White Tale’s rising stake, coupled with other Clariant shareholders who came out against the deal, left the Swiss company doubtful of mustering the two-thirds support necessary for the merger to go through.
The successful revolt comes amid a wave of investor activism in Switzerland, where Credit Suisse and Nestle both face demands for change.
Chief Executive Hariolf Kottmann said Clariant still had options to explore after further talks with White Tale, which had so far not presented the company with an alternative plan.
“To do a merger of equals ... is one option, to make a large transformational transaction is another option, to continue to stand alone is a third option,” Kottmann told reporters on a call where he vowed to remain CEO.
Some analysts said Clariant could become a bid target, though its shares fell about 5 percent on Friday.
“Clariant is again the No. 1 takeover target,” said Baader Helvea analyst Markus Mayer, who said bidders might wait until Clariant’s share price fell further, or to see if White Tale could install management more favorable to a takeover.
The collapse of the merger also poses a challenge for Huntsman’s founding family, which was set to hold a significant stake in the combined entity but could now struggle to play a role in a consolidating industry without losing influence.
Clariant and Huntsman in May struck an agreement that would have given Clariant 52 percent of the combined entity, saying the deal would produce around $400 million in annual cost synergies and create the world’s second-biggest specialty chemicals maker behind Evonik.
In fighting the Huntsman tie-up, Meister and 40 North’s David Winter and David Millstone contended the merger would not deliver enough benefits, while exposing Clariant to Huntsman’s debt and volatile commodity chemicals business.
Speculation the deal might fail had been mounting as even supporters sold down their stakes.
“I thought it was a fantastic deal,” said one investor, who sold out on fears White Tale was gaining the upper hand. “I think White Tale want something more short term.”
Alex Roepers, CEO of the $1.3 billion Atlantic Investment Management group, said he had sold the rest of his Clariant stake on Friday, locking in a 50 percent gain in under a year.
“As a stand-alone company, without the potential merger synergies and portfolio optimization, we regard Clariant as fairly valued at the current share price level,” he said, adding he would monitor Clariant for another attractive entry point.
Clariant shares had risen about 38 percent this year before Friday’s announcement but were still more cheaply rated than rivals, trading at a multiple of 18.7 times forecast earnings against an average 21.3 ratio of peers in the chemicals industry, according to Starmine data.
A source familiar with the acquisition strategy of Germany’s Evonik said it would potentially be interested in acquiring portions of Clariant should the Swiss company be broken up.
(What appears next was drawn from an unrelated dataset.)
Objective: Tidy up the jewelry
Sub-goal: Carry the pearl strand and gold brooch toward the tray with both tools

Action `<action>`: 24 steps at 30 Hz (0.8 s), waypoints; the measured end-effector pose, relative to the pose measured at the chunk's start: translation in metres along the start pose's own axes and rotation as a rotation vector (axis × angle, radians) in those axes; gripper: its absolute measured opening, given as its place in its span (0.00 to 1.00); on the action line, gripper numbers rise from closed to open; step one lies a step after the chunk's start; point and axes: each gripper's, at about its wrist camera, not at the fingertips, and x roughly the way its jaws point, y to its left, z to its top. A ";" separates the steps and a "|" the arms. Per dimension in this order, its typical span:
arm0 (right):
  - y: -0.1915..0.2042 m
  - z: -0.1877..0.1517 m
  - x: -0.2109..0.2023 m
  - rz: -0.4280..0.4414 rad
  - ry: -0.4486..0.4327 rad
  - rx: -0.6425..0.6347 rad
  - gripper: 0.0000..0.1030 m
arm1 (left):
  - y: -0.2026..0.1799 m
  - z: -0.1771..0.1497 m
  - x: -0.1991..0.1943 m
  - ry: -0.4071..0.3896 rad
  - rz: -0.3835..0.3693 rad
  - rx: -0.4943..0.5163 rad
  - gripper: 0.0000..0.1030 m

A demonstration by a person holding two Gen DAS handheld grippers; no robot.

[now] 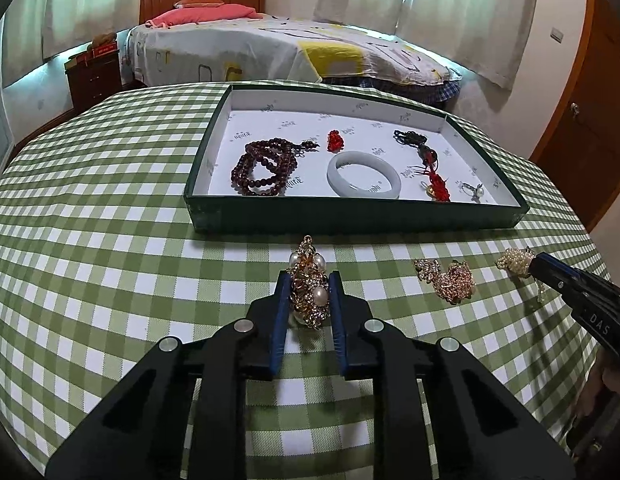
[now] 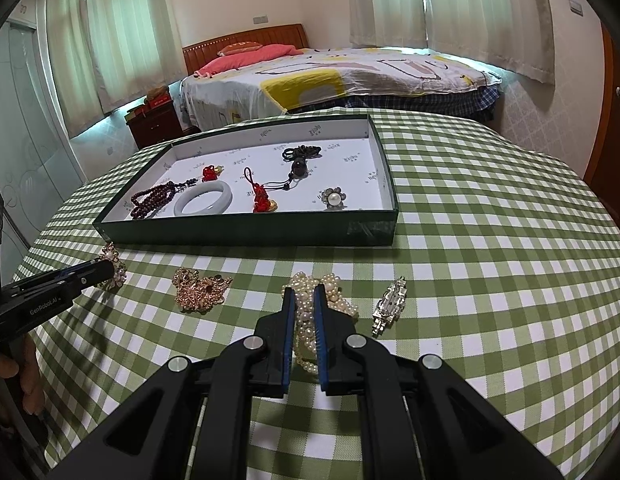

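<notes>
My left gripper (image 1: 308, 278) is shut on a gold brooch with pearls (image 1: 308, 284) lying on the checked tablecloth; it also shows in the right wrist view (image 2: 112, 270). My right gripper (image 2: 304, 294) is shut on a pearl strand (image 2: 313, 304), seen from the left wrist view (image 1: 513, 263). A green tray (image 1: 349, 216) beyond holds dark red beads (image 1: 262, 168), a white bangle (image 1: 363, 176), red charms (image 1: 334, 140), a dark cord pendant (image 1: 419, 146) and a pearl ring (image 2: 332, 199). A gold filigree brooch (image 2: 200, 290) lies between the grippers.
A silver rhinestone clip (image 2: 389, 310) lies right of the pearl strand. The round table has a green checked cloth (image 2: 489, 240). A bed (image 2: 349, 76) and a wooden nightstand (image 2: 156, 122) stand behind the table.
</notes>
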 end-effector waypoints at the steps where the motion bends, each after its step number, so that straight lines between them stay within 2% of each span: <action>1: 0.000 0.000 -0.001 0.001 -0.001 0.000 0.10 | 0.000 0.000 0.000 0.000 0.000 0.000 0.18; 24: 0.004 0.006 -0.012 0.005 -0.037 -0.010 0.10 | 0.004 0.001 -0.015 -0.031 0.004 0.005 0.18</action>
Evonik declined to comment.
Two years ago, Evonik held talks with buyout group CVC over a potential joint offer for Clariant, although Kottmann has said he never received a formal bid.
“There were never serious discussions with another peer, where we were asked if we would divest ourselves, shop the company and be taken over,” Kottmann said.
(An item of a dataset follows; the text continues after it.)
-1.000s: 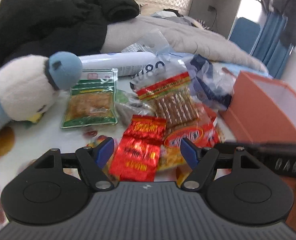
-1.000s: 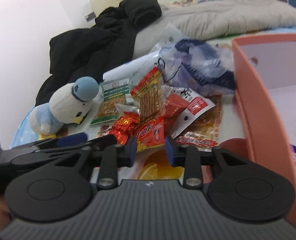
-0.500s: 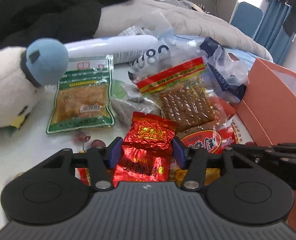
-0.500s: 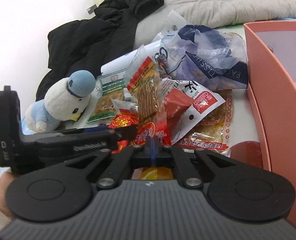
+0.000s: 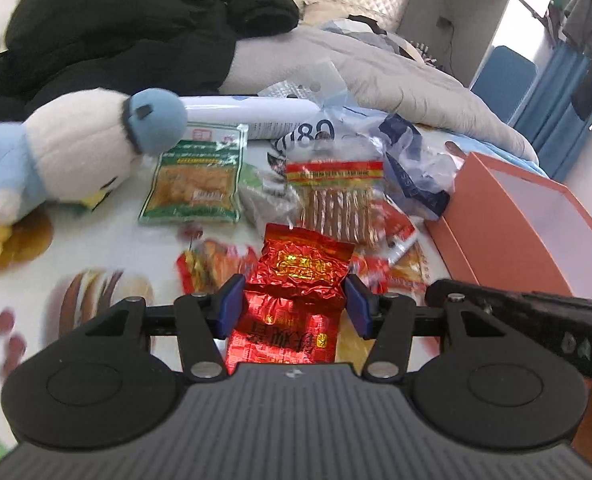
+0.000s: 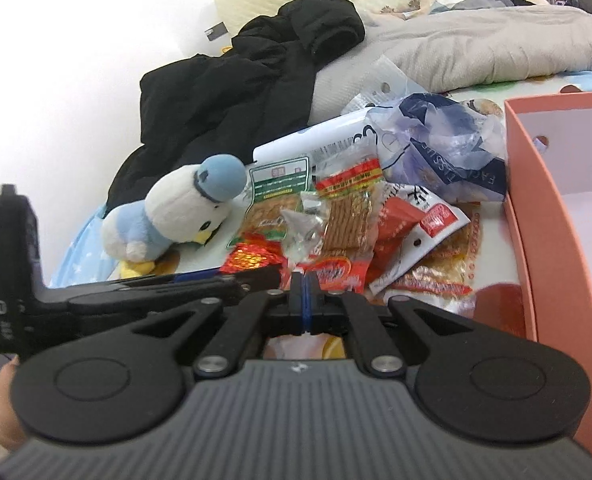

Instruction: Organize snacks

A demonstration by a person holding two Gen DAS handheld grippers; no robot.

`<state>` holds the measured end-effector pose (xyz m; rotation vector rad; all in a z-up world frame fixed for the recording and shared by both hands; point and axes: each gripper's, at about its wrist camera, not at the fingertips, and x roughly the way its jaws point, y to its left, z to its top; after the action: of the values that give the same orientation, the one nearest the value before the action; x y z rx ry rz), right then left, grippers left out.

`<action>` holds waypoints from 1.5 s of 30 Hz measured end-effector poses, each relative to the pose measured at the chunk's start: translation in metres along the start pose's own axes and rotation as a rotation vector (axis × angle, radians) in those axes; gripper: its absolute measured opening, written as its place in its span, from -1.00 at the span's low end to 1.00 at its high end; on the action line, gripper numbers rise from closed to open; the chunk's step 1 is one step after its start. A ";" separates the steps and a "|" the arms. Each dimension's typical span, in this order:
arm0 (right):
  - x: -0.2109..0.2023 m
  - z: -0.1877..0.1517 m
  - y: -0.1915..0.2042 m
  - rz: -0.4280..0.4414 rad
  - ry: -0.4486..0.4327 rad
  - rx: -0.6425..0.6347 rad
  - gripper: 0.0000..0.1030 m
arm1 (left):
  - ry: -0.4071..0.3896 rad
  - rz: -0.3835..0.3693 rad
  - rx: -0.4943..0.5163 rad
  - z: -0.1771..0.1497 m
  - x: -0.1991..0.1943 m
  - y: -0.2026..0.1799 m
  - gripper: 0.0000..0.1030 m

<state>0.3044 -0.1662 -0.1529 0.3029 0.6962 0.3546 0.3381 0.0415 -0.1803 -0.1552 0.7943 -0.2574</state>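
A heap of snack packets lies on a printed sheet beside an open orange box point(image 5: 496, 240) point(image 6: 544, 216). My left gripper point(image 5: 295, 307) is shut on a crinkled red foil packet point(image 5: 304, 268), its blue pads pressing both sides, and a second red foil packet point(image 5: 284, 336) hangs under it. In the right wrist view, the left gripper's fingers point(image 6: 232, 280) reach into the heap with the red foil point(image 6: 252, 258). My right gripper point(image 6: 304, 300) is shut, pads together, right in front of a red packet with an oval label point(image 6: 336, 274). I cannot tell whether it pinches that packet's edge.
A blue and white plush duck point(image 5: 76, 152) point(image 6: 184, 212) lies left of the heap. A green-edged packet point(image 5: 196, 184), a bag of brown sticks point(image 5: 336, 196), a crumpled tissue pack point(image 6: 444, 152), a black jacket point(image 5: 128, 28) and a grey quilt point(image 6: 476, 40) lie behind.
My left gripper closed onto the red foil packets and rose with them, away from the heap. My right gripper's jaws went from slightly apart to fully together and it lifted a little.
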 end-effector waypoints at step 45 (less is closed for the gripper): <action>-0.026 -0.078 0.000 -0.034 0.061 0.143 -0.94 | 0.058 0.144 -0.225 -0.136 -0.088 0.026 0.15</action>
<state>0.2339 -0.1650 -0.1947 0.4168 0.7876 0.2831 0.1852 0.0855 -0.2203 -0.3022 0.8868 -0.0352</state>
Huntsman CEO Peter Huntsman said separately he was disappointed the merger with Clariant did not go through.
Clariant and Huntsman, which said its third-quarter costs linked to the merger were $18 million, agreed to forgo breakup fees. Clariant had faced a potential $210 million hit from walking away from the deal, and a $60 million fee if Clariant shareholders failed to approved the transaction.
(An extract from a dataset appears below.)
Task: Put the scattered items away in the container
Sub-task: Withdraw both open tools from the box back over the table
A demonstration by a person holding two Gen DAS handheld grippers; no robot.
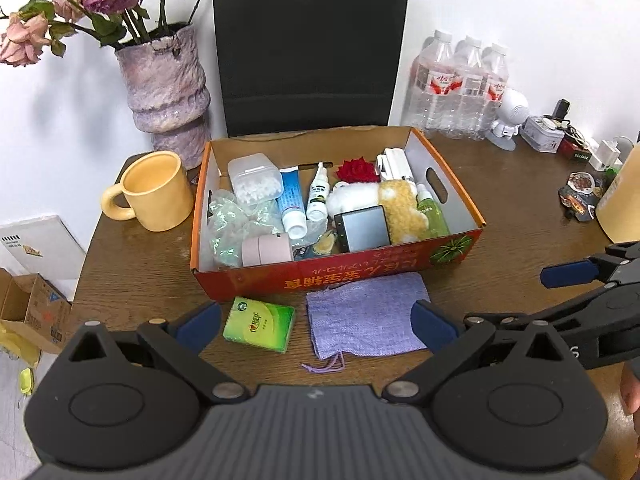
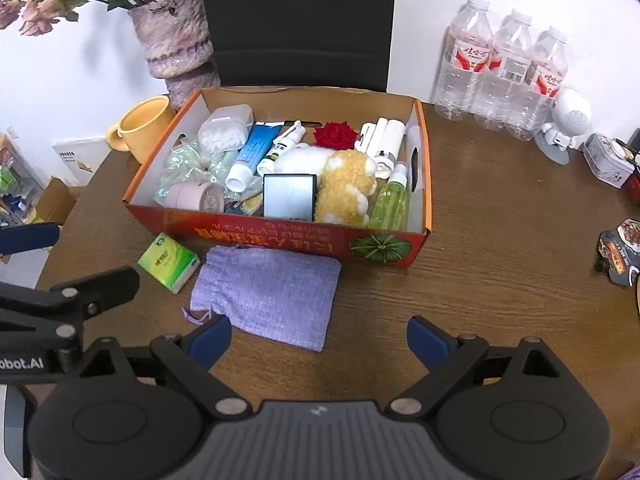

Clariant, which had hired Goldman Sachs to try to rescue the merger, makes aircraft de-icer, retardant for wildfires, plastics colorings, chemicals to help oil drillers separate oil from water and ingredients for shampoos.
Kottmann said Clariant would sit down again with Meister, Millstone and Winter.
A White Tale spokesman said only it would seek talks with management before commenting. Previously it said it would accept a seat on Clariant’s board as biggest shareholder.
Konstantin Winterstein, a Clariant board member and one of the representatives of Bavarian families that own 14 percent of Clariant, had supported the merger and is sticking by Kottmann.
“Clariant’s development under the long engagement of Hariolf Kottmann and his team has been outstanding and remains well positioned to continue its successful course even without the merger,” Winterstein said.